*** Opening of EXERCISE DATA ***

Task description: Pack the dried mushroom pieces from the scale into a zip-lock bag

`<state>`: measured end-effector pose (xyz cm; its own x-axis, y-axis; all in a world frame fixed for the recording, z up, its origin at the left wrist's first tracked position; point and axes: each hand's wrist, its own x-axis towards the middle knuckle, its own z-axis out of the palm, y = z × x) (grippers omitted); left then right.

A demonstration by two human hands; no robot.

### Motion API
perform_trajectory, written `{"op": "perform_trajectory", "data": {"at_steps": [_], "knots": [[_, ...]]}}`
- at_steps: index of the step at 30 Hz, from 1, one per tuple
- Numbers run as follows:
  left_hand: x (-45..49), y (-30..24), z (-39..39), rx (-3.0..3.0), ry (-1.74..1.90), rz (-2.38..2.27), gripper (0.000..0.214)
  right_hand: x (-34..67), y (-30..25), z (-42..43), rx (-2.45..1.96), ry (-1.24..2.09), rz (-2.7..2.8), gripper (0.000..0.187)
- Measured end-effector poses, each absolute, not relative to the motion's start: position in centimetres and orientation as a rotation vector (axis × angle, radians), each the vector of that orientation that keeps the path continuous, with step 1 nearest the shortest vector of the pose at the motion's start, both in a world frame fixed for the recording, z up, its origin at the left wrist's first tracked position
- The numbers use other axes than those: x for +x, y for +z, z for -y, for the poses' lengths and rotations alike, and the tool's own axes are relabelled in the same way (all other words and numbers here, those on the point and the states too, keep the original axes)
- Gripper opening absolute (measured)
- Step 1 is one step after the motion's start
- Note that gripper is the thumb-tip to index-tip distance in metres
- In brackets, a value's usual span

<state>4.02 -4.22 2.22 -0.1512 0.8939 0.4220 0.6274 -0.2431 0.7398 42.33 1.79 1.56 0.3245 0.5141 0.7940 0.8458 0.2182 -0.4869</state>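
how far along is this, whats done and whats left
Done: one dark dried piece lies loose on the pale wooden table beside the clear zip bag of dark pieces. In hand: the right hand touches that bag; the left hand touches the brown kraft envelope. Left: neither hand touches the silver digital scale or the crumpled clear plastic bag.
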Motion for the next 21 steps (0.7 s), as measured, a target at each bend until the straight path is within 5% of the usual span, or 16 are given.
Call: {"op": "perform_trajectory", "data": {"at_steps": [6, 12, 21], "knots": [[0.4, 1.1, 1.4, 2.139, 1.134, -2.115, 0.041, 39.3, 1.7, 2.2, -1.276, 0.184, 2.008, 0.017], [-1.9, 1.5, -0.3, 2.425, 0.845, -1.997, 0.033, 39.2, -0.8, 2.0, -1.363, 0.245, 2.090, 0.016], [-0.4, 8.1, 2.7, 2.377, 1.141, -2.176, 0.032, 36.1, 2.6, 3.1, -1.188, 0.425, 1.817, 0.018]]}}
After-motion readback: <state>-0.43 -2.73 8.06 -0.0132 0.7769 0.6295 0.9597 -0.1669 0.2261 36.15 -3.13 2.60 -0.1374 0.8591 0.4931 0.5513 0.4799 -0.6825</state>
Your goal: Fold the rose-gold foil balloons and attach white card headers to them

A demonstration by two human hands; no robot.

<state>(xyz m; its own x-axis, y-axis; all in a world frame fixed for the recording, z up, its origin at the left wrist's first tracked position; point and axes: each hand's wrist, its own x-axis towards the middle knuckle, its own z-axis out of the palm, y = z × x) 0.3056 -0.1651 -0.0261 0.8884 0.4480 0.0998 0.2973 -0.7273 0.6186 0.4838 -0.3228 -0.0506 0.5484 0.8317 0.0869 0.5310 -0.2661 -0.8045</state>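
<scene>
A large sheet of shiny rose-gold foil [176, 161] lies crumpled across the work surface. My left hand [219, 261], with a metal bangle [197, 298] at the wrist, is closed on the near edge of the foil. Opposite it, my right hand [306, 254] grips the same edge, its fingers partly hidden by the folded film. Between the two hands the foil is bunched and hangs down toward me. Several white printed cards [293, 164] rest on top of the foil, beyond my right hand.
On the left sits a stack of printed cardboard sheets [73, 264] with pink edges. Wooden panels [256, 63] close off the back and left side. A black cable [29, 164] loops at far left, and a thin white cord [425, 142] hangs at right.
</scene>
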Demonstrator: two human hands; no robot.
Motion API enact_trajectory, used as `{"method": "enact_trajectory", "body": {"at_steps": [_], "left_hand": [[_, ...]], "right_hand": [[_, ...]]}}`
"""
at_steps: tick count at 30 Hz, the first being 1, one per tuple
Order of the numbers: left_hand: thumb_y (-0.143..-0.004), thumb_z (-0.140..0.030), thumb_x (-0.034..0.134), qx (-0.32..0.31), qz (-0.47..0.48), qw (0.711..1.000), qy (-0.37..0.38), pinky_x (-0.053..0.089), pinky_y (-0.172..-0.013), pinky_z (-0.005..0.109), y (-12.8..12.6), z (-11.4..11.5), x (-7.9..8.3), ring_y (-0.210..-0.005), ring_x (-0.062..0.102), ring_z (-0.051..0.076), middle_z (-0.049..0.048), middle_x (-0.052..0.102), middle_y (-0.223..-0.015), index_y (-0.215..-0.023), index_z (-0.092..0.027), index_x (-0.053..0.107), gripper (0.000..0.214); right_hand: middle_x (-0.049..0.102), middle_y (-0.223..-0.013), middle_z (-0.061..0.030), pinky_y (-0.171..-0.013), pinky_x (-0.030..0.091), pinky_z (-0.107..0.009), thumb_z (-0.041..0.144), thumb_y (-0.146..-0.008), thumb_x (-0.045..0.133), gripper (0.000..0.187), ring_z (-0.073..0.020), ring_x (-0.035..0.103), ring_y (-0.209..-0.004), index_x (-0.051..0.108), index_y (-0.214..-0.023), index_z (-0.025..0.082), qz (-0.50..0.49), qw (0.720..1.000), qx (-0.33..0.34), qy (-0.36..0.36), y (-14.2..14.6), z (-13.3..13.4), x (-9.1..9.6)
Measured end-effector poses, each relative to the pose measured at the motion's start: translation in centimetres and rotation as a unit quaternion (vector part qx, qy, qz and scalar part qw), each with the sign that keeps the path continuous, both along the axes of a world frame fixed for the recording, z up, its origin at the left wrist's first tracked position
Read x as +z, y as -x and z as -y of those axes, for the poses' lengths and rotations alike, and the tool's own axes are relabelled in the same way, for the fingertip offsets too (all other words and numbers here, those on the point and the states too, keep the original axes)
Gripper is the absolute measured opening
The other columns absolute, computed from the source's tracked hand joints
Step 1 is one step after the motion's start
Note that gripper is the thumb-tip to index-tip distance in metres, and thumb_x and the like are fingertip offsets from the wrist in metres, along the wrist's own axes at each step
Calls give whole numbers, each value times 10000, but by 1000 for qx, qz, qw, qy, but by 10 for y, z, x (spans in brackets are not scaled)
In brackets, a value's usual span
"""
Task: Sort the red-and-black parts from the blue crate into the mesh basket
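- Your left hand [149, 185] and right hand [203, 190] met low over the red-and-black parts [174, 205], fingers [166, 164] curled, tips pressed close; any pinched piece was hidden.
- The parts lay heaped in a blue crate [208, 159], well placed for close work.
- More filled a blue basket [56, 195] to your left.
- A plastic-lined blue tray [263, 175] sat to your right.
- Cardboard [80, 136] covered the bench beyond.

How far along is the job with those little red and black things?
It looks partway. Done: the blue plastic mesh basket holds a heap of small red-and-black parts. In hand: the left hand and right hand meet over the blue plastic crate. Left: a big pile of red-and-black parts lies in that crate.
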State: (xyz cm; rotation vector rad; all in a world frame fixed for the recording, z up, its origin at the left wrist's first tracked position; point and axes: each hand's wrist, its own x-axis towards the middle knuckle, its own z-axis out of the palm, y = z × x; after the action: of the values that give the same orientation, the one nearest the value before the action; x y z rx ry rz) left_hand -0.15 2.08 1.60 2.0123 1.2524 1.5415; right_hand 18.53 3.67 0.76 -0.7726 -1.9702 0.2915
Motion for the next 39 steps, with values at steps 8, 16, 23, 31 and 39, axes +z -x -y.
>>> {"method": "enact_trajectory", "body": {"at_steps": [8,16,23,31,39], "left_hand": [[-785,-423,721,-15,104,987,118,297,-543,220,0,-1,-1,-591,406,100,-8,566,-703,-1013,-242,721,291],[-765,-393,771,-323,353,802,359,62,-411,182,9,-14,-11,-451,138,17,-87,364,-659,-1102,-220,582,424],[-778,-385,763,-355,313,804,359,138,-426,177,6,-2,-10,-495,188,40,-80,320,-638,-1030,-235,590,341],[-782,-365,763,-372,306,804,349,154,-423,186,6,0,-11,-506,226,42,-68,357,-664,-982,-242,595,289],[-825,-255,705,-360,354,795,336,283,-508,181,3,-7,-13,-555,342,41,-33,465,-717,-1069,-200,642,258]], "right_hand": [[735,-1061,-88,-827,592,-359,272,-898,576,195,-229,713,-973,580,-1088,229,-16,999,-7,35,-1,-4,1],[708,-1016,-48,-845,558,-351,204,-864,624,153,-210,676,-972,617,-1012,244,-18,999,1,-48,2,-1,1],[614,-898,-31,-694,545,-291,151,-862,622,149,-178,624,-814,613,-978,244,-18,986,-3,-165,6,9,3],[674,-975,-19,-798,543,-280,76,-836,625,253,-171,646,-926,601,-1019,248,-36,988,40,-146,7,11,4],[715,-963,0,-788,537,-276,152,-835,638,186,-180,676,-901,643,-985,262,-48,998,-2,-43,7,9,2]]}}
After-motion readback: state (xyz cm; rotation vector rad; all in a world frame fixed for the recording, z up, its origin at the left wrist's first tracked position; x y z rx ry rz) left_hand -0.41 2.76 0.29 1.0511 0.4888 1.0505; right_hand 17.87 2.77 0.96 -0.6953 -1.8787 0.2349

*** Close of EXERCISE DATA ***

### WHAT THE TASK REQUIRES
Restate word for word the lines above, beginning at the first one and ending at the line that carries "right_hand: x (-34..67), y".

### FINISHED TASK
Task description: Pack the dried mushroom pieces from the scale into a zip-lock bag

`<state>`: measured end-effector pose (xyz cm; its own x-axis, y-axis; all in a world frame fixed for the recording, z up, its origin at the left wrist's first tracked position; point and axes: each hand's wrist, its own x-axis towards the middle knuckle, its own z-axis out of the palm, y = z × x) (grippers omitted); left then right.

A demonstration by two human hands; no robot.

### Motion API
perform_trajectory, written `{"op": "perform_trajectory", "data": {"at_steps": [_], "knots": [[_, ...]]}}`
- at_steps: index of the step at 30 Hz, from 1, one per tuple
- Numbers run as follows:
  left_hand: x (-45..49), y (-30..24), z (-39..39), rx (-3.0..3.0), ry (-1.74..1.90), rz (-2.38..2.27), gripper (0.000..0.214)
  right_hand: x (-34..67), y (-30..25), z (-42..43), rx (-2.45..1.96), ry (-1.24..2.09), rz (-2.7..2.8), gripper (0.000..0.187)

No other output belongs to this answer.